Ésta es la gran paradoja: Occidente, que ha desmantelado deliberadamente su propia capacidad de producción en nombre de la eficiencia financiera, se ve ahora obligado a recurrir a la intervención gubernamental (subsidios masivos, como la Ley de Reducción de la Inflación (IRA) en los EE.UU., la Ley Europea de Chips, bloqueos) para tratar de reactivar industrias que su propio modelo de negocios hizo morir. Es una carrera contrarreloj y la lógica financiera de corto plazo sigue siendo una carga formidable. ¿Las empresas invertirán subsidios gubernamentales en I+D a largo plazo o los utilizarán para nuevas rondas de recompras que eleven sus precios?
La intervención estatal, tan denostada durante el auge del neoliberalismo, ya no es una alternativa ideológica, sino una necesidad de supervivencia nacional. El capitalismo financiero es estructuralmente incapaz de autorreformarse a la velocidad requerida por la crisis, porque toda su arquitectura de incentivos recompensa el cortoplacismo y castiga la inversión productiva de largo plazo.
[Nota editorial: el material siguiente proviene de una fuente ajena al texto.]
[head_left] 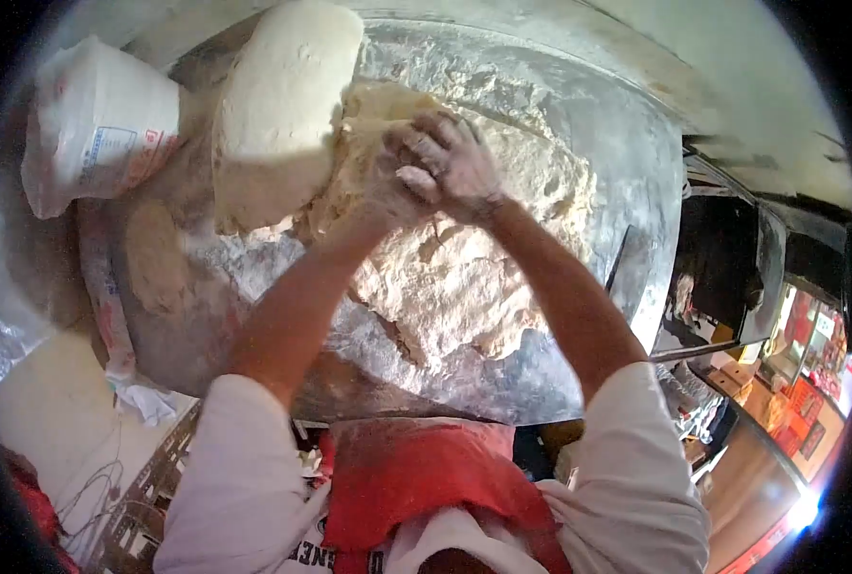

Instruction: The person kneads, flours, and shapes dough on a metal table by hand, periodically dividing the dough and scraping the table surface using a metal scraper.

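Observation:
My left hand (402,177) and my right hand (464,165) are brought together over a wide, rough sheet of dough (454,297). Both are coated with flour and bits of dough. Their fingers are curled and wrapped against each other, so what lies between them is hidden. Whether they press on the dough or hover just above it, I cannot tell. Left of my hands lies a large, smooth, pale slab of dough (282,105), its near end resting beside the rough sheet.
A white plastic bucket (110,134) with printed labels stands at the left edge of the floured metal work surface (636,143). A dark, thin blade-like tool (621,258) lies to the right of the dough. Shelving and red boxes (805,411) are farther right.

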`<action>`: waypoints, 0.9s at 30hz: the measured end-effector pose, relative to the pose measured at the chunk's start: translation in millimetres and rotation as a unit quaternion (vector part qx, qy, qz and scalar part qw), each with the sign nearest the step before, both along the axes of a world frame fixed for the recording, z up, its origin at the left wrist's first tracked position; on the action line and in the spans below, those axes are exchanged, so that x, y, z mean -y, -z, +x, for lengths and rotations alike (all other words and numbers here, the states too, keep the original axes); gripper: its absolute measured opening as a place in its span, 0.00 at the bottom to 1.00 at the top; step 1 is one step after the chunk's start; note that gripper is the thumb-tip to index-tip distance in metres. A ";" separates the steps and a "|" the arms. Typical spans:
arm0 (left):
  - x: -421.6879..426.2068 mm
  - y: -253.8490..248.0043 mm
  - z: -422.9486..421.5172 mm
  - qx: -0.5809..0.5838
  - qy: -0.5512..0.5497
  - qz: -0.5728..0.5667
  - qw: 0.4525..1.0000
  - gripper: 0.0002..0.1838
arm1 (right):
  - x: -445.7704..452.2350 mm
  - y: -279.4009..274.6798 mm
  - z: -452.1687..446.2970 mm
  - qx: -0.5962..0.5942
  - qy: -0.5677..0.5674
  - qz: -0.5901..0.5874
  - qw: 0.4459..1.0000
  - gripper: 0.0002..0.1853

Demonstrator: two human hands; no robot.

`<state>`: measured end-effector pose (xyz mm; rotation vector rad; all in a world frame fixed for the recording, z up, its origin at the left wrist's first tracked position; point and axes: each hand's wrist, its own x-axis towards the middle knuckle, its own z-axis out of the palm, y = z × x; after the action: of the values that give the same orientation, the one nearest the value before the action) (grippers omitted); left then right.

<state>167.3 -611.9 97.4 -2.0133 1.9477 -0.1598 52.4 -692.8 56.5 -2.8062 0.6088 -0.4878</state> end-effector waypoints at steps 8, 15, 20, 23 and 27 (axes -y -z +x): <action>136.2 94.0 119.3 -0.382 -0.191 0.190 0.884 0.42 | 121.0 -14.6 -87.9 -0.290 0.122 0.184 0.931 0.24; 109.0 88.7 89.7 -0.430 -0.050 0.170 0.886 0.38 | 112.2 7.4 -102.2 -0.196 0.014 0.302 0.933 0.30; 12.2 0.3 40.4 -0.699 -0.233 0.106 0.668 0.17 | 30.5 -57.2 -131.4 -0.169 0.171 0.150 0.959 0.43; -63.5 -56.2 16.6 -0.360 -0.028 0.113 0.926 0.21 | -52.6 -73.2 -164.7 -0.158 0.195 0.051 0.967 0.44; -174.0 -23.3 -14.0 -0.176 0.105 -0.131 0.970 0.28 | -152.7 -19.0 -205.1 -0.074 0.244 -0.021 0.967 0.35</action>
<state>153.3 -437.9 120.7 -2.1059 2.4799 -0.1198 -152.7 -540.1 75.5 -2.7351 1.3495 -0.3755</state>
Por lo tanto, la cuestión central no es si China superará a Estados Unidos. La pregunta más profunda y angustiosa es: ¿puede el capitalismo occidental, en su forma financiera actual, superar su propia lógica suicida? ¿Podrá revivir su agotada fase productiva antes de que el centro de gravedad del capitalismo mundial se desplace definitivamente hacia Asia?
La advertencia de Jim Farley, cargada de terror visceral, es el reconocimiento de esta época. No es el miedo a un competidor, sino el pánico de haberse convertido en espectador de la propia irrelevancia. La historia, como bien previó Arrighi, está en movimiento. Y el sonido que escuchamos no es el de las líneas de montaje chinas, sino el de los ciclos hegemónicos que vuelven a girar mientras Occidente, hipnotizado por los números verdes en una pantalla, se pregunta qué salió mal. La respuesta, incómoda y crítica, es que confundió riqueza con dinero, y en ese error olvidó cómo se crea la primera.